Le renard chez la fontaine
Les Grands, pour la plupart, sont masques de théâtre;
Leur apparence impose (1) au vulgaire idolâtre.
L'Âne n'en sait juger que par ce qu'il en voit :
Le Renard, au contraire, à fond les examine,
Les tourne de tout sens ; et, quand il s'aperçoit Que leur fait (2) n'est que bonne mine,
Il leur applique un mot qu'un Buste de héros Lui fit dire fort à propos.
C'était un Buste creux, et plus grand que nature.
Le Renard, en louant l'effort de la sculpture:
«Belle tête, dit-il, mais de cervelle point.»
Combien de grands Seigneurs sont Bustes en ce point!
LE RENARD ET LES POULETS D’INDE
Contre les assauts d'un renard
Un arbre à des dindons servait de citadelle.
Le perfide ayant fait tout le tour du rempart, Et vu chacun en sentinelle,
S'écria : Quoi ces gens se moqueront de moi !
Eux seuls seront exempts de la commune loi !
Non, par tous les Dieux, non ! Il accomplit son dire.
La lune, alors luisant, semblait, contre le Sire,
Vouloir favoriser la dindonnière gent (1).
Lui qui n'était novice au métier d'assiégeant
Eut recours à son sac de ruses scélérates,
Feignit vouloir gravir, se guinda sur ses pattes,
Puis contrefit le mort, puis le ressuscité.
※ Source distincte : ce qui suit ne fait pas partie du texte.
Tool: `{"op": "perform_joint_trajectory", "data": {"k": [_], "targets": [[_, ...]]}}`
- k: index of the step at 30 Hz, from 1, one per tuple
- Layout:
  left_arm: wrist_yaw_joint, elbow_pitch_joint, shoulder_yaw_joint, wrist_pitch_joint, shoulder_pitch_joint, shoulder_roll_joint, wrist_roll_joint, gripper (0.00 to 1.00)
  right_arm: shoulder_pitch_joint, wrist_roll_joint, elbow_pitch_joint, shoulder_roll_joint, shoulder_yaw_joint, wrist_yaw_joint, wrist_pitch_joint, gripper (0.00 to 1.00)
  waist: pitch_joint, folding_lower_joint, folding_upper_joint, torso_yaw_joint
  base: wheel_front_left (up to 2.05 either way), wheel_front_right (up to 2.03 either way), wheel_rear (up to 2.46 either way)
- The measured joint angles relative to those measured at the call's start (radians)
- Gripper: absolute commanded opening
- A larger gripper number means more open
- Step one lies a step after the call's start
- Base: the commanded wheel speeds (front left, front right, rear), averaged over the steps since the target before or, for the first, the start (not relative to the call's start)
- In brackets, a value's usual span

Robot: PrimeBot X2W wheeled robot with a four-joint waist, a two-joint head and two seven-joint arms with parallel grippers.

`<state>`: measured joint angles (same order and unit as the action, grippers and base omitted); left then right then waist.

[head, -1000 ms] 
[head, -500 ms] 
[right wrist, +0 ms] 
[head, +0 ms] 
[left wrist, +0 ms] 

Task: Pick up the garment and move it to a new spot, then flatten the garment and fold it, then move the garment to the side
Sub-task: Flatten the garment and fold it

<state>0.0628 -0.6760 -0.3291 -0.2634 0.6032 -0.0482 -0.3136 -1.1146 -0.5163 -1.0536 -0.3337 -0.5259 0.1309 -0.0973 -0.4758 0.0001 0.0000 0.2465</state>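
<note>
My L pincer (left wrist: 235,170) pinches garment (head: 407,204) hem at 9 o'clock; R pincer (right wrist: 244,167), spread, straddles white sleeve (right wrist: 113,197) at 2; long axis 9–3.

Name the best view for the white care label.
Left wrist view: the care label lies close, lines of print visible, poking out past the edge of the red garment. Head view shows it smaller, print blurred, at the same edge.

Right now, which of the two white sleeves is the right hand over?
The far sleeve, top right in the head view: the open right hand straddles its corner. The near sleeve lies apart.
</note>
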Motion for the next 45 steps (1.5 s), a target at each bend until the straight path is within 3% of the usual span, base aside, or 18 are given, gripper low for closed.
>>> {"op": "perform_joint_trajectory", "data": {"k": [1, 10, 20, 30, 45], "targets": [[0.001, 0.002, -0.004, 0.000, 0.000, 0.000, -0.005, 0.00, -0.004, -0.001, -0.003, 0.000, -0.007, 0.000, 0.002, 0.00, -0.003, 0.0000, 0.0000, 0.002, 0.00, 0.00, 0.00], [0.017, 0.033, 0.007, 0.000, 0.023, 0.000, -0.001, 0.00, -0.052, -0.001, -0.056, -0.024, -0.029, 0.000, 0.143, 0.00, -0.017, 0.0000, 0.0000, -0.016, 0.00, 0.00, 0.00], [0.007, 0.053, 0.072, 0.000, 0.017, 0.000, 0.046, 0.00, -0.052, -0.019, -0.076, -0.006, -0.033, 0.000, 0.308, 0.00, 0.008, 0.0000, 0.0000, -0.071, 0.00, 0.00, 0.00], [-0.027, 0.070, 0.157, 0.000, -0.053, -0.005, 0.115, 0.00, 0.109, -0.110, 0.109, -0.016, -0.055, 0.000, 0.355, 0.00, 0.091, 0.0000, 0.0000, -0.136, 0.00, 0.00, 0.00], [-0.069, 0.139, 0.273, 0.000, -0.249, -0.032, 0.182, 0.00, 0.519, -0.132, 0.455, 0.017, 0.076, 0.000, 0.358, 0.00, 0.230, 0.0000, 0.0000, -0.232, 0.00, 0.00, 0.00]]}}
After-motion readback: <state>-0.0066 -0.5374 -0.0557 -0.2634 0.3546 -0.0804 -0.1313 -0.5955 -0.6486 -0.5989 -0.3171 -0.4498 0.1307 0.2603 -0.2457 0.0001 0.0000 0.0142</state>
Harlequin (2) n'eût exécuté Tant de différents personnages.
Il élevait sa queue, il la faisait briller, Et cent mille autres badinages.
Pendant quoi nul Dindon n'eût osé sommeiller :
L'ennemi les lassait en leur tenant la vue Sur même objet toujours tendue.
Les pauvres gens étant à la longue éblouis (3),
Toujours il en tombait quelqu'un : autant de pris,
Autant de mis à part ; près de moitié succombe.
Le Compagnon les porte en son garde-manger.
Le trop d'attention qu'on a pour le danger Fait le plus souvent qu'on y tombe.